私が行ったのはパルクール……フリーランニングとも呼ばれる走行術である。
走るだけじゃなく登り・跳ぶといった運動を取り入れ、様々な障害物を乗り越えながら走り続ける走行術で前世でも派手なアクロバティックで市街地の建造物を乗り越えて走る動画などで有名だ。
魔人族は高い身体能力・魔力を持つ種族である。
魔力が体に馴染みやすく成長するにつれ増加していく魔力に合わせるように身体能力も向上していく。
そのため元々逃げ足は速かったがもっと早くなれないかなと採取の合間に練習してたらできるようになった。

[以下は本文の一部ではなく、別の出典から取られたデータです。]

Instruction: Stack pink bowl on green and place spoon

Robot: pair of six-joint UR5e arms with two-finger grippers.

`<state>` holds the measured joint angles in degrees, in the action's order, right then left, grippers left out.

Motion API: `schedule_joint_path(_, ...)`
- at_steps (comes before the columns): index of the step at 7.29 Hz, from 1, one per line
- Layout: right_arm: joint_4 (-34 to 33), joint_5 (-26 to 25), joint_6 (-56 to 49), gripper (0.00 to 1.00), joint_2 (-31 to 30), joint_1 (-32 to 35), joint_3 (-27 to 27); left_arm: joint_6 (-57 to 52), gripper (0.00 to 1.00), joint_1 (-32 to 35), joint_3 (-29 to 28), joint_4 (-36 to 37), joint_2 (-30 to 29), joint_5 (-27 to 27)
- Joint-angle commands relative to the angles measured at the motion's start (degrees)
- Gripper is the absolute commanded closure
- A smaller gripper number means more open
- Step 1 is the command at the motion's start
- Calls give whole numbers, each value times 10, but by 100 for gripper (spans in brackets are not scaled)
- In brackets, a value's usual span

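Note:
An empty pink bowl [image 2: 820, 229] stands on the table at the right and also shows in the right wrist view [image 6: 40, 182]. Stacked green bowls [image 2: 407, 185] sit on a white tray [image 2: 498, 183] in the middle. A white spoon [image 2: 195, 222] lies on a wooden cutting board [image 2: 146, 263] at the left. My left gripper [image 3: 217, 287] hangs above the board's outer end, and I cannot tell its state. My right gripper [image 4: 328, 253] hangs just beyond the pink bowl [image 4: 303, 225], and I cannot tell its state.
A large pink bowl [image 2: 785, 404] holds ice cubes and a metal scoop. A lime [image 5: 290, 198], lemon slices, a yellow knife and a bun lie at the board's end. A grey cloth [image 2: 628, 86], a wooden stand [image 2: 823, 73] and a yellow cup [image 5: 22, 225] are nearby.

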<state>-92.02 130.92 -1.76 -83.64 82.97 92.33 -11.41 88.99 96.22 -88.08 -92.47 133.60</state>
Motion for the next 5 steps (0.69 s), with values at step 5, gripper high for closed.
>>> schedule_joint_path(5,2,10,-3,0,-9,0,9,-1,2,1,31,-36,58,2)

樹上に登った私は枝から枝へと飛び移って森林狼の元へと移動する。
いつもの私ならこのまま森林狼が去るのを待つ所だが今日の私は違う。
窮鼠、猫を噛む。
今までは牙が無かったが今は違う。
私は牙を手に入れた。
私は手元にナイフを召喚すると森林狼に向かって構えた。
まだ森林狼達は木の上の私の存在に気がついていない。
奇襲を仕掛けるなら絶好のチャンス。
それなのに何故か手の震えが止まらない。
よく考えればこうして闘おうとするのは初めてだ。
今までは遭遇したらただ逃げるだけだった。
それしか手が無かったし、そうするのが当たり前だった。
だから、闘おうとして……気が付いた。
もし、攻撃が効かなかったらどうしよう。
もし、反撃されたらどうしよう。
もし、仲間を呼ばれたらどうしよう。
様々な想いが……恐怖が溢れ出して止まらないことに。
そして少し、前世の記憶がを顔を覗かせる。
私は虐めを受けた後、ばれない様に色々な仕返しをした。
物を隠したり汚物をつけたり等、相手にばれない様にショボイ仕返しばかりしてた。
絶対に許さないと心を怨嗟に染め、反撃するために格闘術の練習をしたりナイフ捌きの練習をしたりもした。
しかし、結局それが奴らに振るわれる事はなかった。
なんてことは無い……ただ報復を恐れただけだった。
そして今も……武器を持ちながら、それでも恐れて動けないでいる。
これじゃあ駄目だ。
ダメダメだ。
邪神に力を授けられて、武器まで手に入れたのに私自身が変われないでいてどうする。
また、あんな惨めな思いをしたいのか。
虐められた時のことを想いながら唇を強く噛んだ。
唇が切れ、口内に血の味が満ちる。
これは屈辱の味だ。
昔から味わい続けた嘆きの味だ。
この味を二度と味あわせられないように。
………覚悟を決めろ、アリア。
私は眼を閉じ大きく深呼吸をしてからゆっくりと目を開いた。
手の震えは止まっていた。
これならいける。
私は未だに下をうろついている森林狼を見下す。
犬の分際で人を散々追いかけ回しやがって……。
魔力に融けた私の想いをたっぷりとナイフに纏わせると私はナイフを大きく振り上げ、森林狼に向けて放った。